DIRECTIONS FOR THIS TASK:
In the entries below, find the string "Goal" and return each line holding it.

DATA RECORDS:
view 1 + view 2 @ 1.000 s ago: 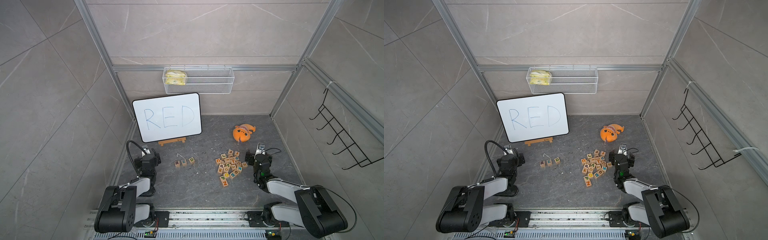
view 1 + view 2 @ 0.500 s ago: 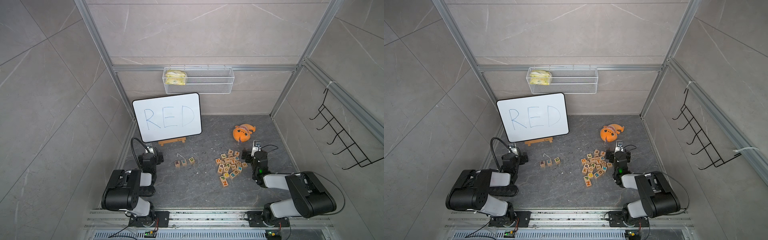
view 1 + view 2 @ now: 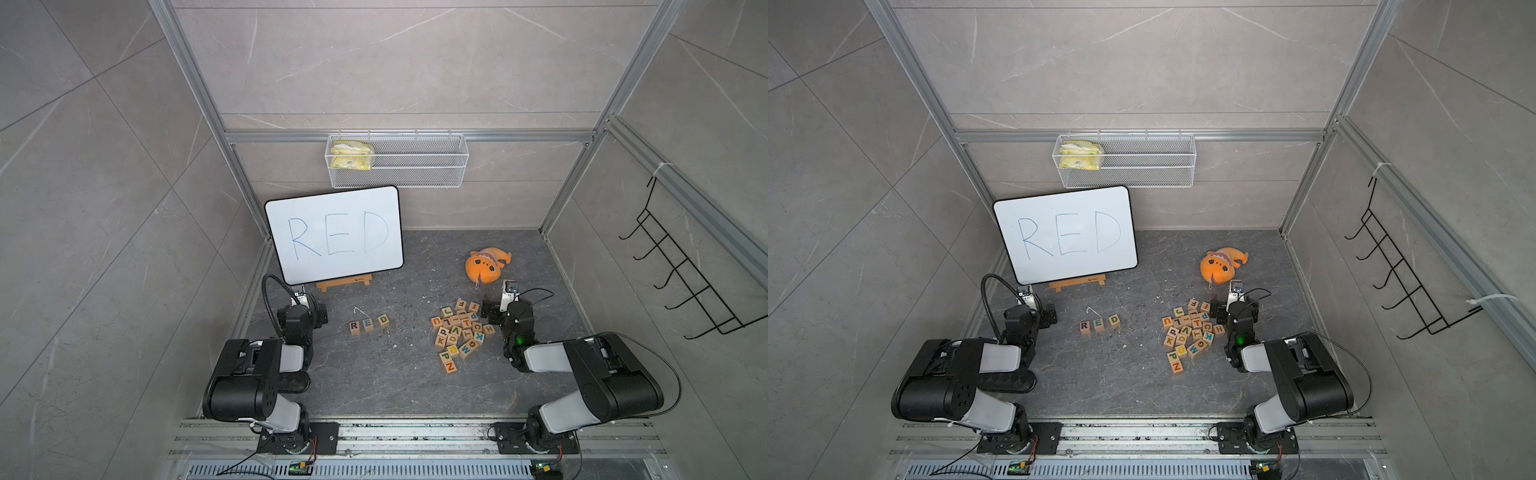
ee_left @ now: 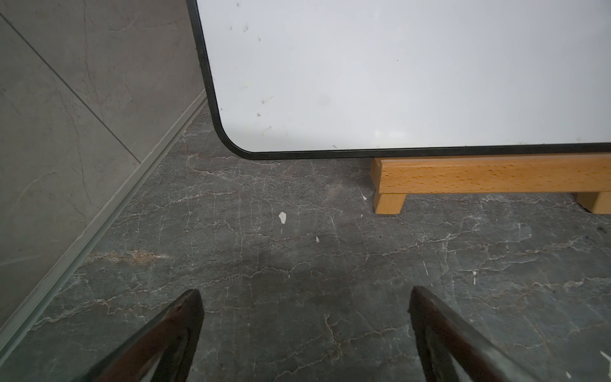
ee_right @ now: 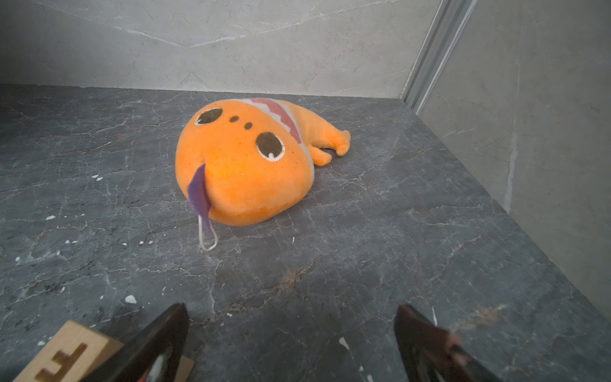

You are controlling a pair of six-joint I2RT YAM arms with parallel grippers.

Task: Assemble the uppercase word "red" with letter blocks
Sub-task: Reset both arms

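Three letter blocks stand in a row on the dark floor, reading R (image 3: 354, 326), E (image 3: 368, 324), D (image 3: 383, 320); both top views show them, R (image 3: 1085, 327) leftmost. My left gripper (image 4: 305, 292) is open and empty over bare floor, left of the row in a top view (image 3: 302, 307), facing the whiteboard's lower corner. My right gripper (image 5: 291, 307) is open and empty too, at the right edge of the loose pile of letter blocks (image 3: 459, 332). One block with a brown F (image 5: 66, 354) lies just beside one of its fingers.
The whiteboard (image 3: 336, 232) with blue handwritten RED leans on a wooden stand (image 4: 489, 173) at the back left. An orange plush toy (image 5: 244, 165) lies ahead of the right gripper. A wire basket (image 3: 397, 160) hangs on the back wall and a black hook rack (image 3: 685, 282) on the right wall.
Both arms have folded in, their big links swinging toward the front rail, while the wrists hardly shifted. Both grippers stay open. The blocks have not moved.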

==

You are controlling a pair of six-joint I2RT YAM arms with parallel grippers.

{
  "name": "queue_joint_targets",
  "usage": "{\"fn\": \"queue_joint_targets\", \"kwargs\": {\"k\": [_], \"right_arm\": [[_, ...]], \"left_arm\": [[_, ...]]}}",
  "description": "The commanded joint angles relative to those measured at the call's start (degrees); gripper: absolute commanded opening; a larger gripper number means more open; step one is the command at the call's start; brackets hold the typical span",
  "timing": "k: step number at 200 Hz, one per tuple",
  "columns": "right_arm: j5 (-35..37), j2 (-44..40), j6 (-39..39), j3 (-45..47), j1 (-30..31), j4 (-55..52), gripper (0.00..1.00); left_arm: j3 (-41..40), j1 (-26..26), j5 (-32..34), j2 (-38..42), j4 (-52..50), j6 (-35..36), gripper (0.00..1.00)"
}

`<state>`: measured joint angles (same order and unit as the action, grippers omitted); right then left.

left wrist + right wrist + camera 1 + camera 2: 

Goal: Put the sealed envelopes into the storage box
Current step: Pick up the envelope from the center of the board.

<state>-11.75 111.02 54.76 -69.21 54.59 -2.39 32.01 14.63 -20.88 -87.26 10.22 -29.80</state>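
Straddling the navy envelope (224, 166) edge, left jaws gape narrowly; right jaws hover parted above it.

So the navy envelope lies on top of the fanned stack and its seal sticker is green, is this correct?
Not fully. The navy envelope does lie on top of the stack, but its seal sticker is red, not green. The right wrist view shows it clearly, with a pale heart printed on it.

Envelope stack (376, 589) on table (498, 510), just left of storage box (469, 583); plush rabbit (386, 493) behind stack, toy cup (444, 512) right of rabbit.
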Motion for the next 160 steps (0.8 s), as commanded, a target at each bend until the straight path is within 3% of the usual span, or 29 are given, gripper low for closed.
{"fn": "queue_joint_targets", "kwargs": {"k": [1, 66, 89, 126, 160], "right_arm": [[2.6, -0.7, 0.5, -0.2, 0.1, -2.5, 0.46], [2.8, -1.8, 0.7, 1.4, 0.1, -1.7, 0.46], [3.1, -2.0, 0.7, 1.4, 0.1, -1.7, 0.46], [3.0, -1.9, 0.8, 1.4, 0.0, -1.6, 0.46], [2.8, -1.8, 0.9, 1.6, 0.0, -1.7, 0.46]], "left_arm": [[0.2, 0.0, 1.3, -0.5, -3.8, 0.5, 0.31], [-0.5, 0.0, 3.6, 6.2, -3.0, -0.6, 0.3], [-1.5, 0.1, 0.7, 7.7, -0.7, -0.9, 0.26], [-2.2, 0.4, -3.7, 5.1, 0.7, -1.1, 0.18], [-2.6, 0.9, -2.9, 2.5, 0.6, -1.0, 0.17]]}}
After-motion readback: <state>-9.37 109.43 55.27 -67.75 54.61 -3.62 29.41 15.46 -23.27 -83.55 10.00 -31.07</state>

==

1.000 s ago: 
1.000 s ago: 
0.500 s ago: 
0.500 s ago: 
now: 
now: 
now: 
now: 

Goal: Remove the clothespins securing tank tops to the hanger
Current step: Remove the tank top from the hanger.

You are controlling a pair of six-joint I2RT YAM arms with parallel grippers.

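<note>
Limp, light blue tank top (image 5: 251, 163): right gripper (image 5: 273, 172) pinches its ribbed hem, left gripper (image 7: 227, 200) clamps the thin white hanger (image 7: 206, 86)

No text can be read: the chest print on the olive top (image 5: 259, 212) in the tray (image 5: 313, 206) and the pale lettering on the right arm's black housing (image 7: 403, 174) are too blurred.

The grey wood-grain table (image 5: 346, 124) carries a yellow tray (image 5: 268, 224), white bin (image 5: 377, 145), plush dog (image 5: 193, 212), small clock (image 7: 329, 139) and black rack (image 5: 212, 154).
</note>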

YOUR RESPONSE:
Goal: Put the sealed envelopes into the storage box
Goal: Remove the clothespins securing tank tops to the hanger

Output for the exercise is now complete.